Chapter 3: Considerations
I was at such a loss on how to find Jennifer again.
I scoured the internet and found a few different links, but it was only more testimonials. Some the same as from her website, other new ones, all posted through social media accounts. No contact information to be found, and none of the testimonials gave any significant clues. The backgrounds of pictures and videos were of locations all over the world - none that I could find in my own town, though there were so many, I eventually gave up looking and close my laptop.
My brains felt battered, my vision blurring, my heart racing. The strangely steady euphoria, if such a contradicting feeling can exist, had turned to frenzy and disorientation. I was highly overstimulated and felt jittery and lost.

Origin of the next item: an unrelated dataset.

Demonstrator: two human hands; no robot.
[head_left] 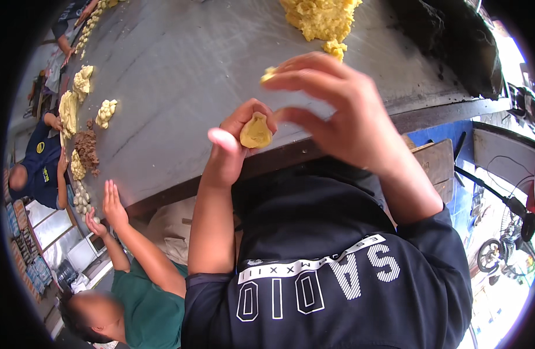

I dressed in warm clothes and left the house to walk around the block. Although agoraphobia has taken many opportunities from me, I'm fortunate that I'm able to enjoy going out within certain parameters. I am not homebound and for that I am deeply grateful. I don't take my privileges for granted either - to be highly agitated and comfortable, indeed, comforted, by walking, to soothe the anxiety, is a great blessing for me. I love to be outdoors, I love to move, I love to explore. It's a strange thing to have these feelings and also be stuck with terror upon crossing certain unconscious lines. Stand here, confident and filled with the joy of movement - step here, and be reduced to a quivering child without her mother, crying in the dusk. But of course, it's not always so extreme - I have many techniques to hold on to sanity while moving into new spaces, and this has allowed me to overcome a great deal of my fear - though not nearly as much I would like to overcome.
I circled Mount Hope Cemetery, the moonlight bright enough to to navigate the winding paths, ancient trees and crooked stones. In another strange contradiction, I've rarely felt afraid for my physical safety at night, or in a strange places. My fears related to illness and madness - to fight off a stranger is not something I've ever done, but it doesn't terrify me as much as rubbery legs or a racing mind. This lack of fear is balanced by reasonable caution, and I generally don't go into the cemetery at night unless the moon is full.
Thirty minutes of walking and deep breathing allowed clarity. I considered: if I never found Jennifer again, I'd be no worse off for having had a marvelous adventure. The feeling was not lasting - I felt hesitant and fearful to leave my immediate neighbourhood after feeling so intensely - soothed by motion in proximity to my home, I became agitated at the thought of going further afield. But even this wasn't a particular loss, so much as a familiar state.
But if I could find her - what might be possible? And thus, how. There was no way to know where she was or how to locate her but to return to the park, as soon and as often as possible, in the hopes that she walked there often, or that she might be looking for me there.